Our government and political class doesn’t yet understand this is increasingly what politics is about, or that it’s their job to address it. “Managing the economy” means more than just tinkering with interest rates or manipulating inflation and unemployment figures. Corporate bosses, on the other hand, naturally see little reason not to pursue what they (incorrectly) believe is their best interest. Work, however, is about more than charts, or graphs, or even money, but also the experience of working. Do people feel like they’re treated fairly? When they put in effort, do they get back a good life? Do they feel treated with dignity and respect? Do they feel like free people with opportunity and economic mobility and a fair shot at chasing dreams? Does their labor reward them not just with a sufficient paycheck, but a well-earned sense of pride?
This isn’t a diatribe to abolish capitalism, or restrain markets, or punish the rich. It’s an appeal to notice the black hole warping politics out of shape. Before we can begin to address it, we must invent the language to talk about it—about how so many political problems have roots in the trainwreck that’s the world of twenty-first century work. With an AI revolution brewing, it’s also about to get worse. If the people implementing this revolution aren’t very careful, they risk snaping the last meager threads holding together a system that’s already deeply under pressure.
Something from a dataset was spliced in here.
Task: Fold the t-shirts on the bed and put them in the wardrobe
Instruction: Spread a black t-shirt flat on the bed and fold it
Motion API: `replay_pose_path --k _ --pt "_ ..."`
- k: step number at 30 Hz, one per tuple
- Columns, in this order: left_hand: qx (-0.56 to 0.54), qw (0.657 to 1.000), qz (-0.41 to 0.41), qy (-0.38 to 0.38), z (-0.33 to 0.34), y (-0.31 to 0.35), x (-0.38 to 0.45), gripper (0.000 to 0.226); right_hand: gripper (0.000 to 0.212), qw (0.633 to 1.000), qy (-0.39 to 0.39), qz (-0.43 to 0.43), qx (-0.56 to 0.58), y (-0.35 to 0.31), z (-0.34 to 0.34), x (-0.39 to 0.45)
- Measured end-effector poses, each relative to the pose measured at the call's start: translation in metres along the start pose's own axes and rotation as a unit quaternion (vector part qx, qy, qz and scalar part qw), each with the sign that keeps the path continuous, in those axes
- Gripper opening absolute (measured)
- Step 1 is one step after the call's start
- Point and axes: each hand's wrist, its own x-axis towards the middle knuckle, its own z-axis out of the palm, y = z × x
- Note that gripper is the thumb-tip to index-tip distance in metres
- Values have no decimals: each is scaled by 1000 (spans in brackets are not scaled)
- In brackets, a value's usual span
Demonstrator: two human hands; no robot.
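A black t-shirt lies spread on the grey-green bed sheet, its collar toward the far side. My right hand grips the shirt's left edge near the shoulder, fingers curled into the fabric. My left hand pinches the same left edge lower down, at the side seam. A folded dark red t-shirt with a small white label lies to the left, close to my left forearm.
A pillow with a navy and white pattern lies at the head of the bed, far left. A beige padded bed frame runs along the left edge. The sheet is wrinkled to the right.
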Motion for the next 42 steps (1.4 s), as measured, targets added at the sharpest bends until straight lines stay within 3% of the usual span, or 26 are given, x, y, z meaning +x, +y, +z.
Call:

We must start thinking now about how to avoid unnecessary disaster, and create instead another great American century.
Before we can begin to address any of this, however, we first must notice it. Then we can start talking about what we intend to do.
What do you think of the problem of work? Join the discussion in the comments.
I feel like you have woven a lot of wisdom into this post. Take the paragraph about being a capitalist combined with the following one about the need for rules. I like that you have broken out of the same old tired lines that the two parties (re)tread and found some common sense. Maybe as we leave that tired trail we can find some more wisdom in the woods. Thanks for helping us notice this. Looking forward to talking about it too.
If this was Jeopardy I think the answer would be. - what is the nature of work as it’s attached to politics? Another thought provoking article by this author.